Petitioners Troxel filed a plea to see their late son’s daughters. The mother of the daughters and respondent Granville objected to the Troxels’ request for a certain amount of visitation but did not reject all visits. Granville contested the Superior Court’s decision to grant her greater visitation than she had requested. The paternal grandparents presented the petition for visitation of the granddaughters. Although the mother agreed to some time, she declined the proposed longer visitation. The mother filed an appeal alleging that the court’s visitation order was illegal. Granville’s fundamental constitutional right to decide how to raise her daughters was not in any way protected by the court’s assumption that it is typically in the children’s best interests to spend time with the grandparents.
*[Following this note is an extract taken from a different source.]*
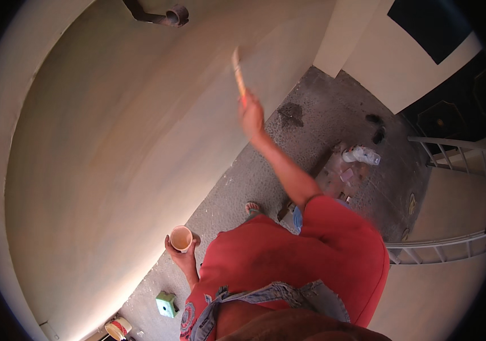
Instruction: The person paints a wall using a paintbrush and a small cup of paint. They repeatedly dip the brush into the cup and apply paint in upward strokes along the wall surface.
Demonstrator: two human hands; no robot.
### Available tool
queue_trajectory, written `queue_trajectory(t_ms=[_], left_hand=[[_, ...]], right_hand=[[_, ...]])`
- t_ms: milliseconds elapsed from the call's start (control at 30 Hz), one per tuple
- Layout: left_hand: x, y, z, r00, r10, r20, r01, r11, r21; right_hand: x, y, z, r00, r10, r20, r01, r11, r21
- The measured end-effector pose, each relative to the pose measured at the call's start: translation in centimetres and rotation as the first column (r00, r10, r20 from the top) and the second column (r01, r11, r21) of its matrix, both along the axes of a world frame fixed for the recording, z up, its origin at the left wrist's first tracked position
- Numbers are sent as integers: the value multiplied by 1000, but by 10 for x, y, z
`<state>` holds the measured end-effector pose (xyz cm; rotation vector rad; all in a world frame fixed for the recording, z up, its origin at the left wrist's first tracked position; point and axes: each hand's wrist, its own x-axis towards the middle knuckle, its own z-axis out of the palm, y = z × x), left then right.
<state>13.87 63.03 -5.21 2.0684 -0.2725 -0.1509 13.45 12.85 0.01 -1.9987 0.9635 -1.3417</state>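
My right hand (251,116) is raised towards the wall and closed round the handle of a paintbrush (238,71). The brush points up, and its bristle end is blurred against the beige wall (140,131); whether it touches the wall I cannot tell. Lower down on the left, my left hand (183,257) grips a small round cup (181,238). Its open top faces up and shows a pale orange-brown inside. Fingers and thumb wrap both sides of the cup, close to the foot of the wall.
A mint-green stool (166,304) stands on the floor, with a bucket (118,328) beyond it. A plastic-wrapped bundle (362,155) lies on a stained sheet at right. A metal ladder (442,250) is at far right. A bracket (176,15) juts out at the top.
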Motion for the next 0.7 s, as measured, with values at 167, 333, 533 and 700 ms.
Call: queue_trajectory(t_ms=[167, 333, 533, 700], left_hand=[[17, -7, 5, 999, -32, 36, 32, 999, 13], [19, 24, 2, 998, 19, 55, -18, 1000, -19], [14, 82, -6, 998, 61, -4, -61, 996, -67], [7, 152, -24, 985, 171, 7, -170, 983, -69]], right_hand=[[-28, 114, 51, 984, 177, 21, -178, 977, 117], [-58, 69, 104, 996, -58, 71, 56, 998, 27], [-29, -88, 182, 951, -308, -10, 269, 844, -464], [5, -8, 201, 971, -212, -108, 162, 921, -353]])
Therefore, the lower court issued a visitation order allowing two grandparents to see their grandchildren. In this case, the mother’s fundamental right to make choices about the care, custody, and control of her two daughters was violated by the visitation order. The Washington Superior Court did not assess the mother’s suitability as the custodial parent any significant weight. The Supreme Court ruled that a state court cannot award someone visiting privileges even when doing so would be in the child’s best interests if the parent of the child opposes them because doing so would violate the parent’s fundamental liberty interest in raising the child.
There is an assumption that good parents operate in their children’s best interests. As long as the parent is healthy, there is typically no cause for the State to intrude into the family’s privacy and cast doubt on that parent’s capacity to make the most excellent choices for the upbringing of that child. The trial court did not give Granville’s assessment of what was in her daughters’ best interests any extra weight. Instead, the court gave her the burden of proving that visitation would not be in her daughters’ best interests. The court must present the parent’s judgment with at least some extra weight. Finally, the Court ruled that the Act was unconstitutional because it was too broad, allowing anybody to request visitation at any time, and because it did not consider the presumption that a fit parent would act in the child’s best interests.
Reference
Troxel v. Granville, 530 U.S. 57 (2000) Justia Law. Web.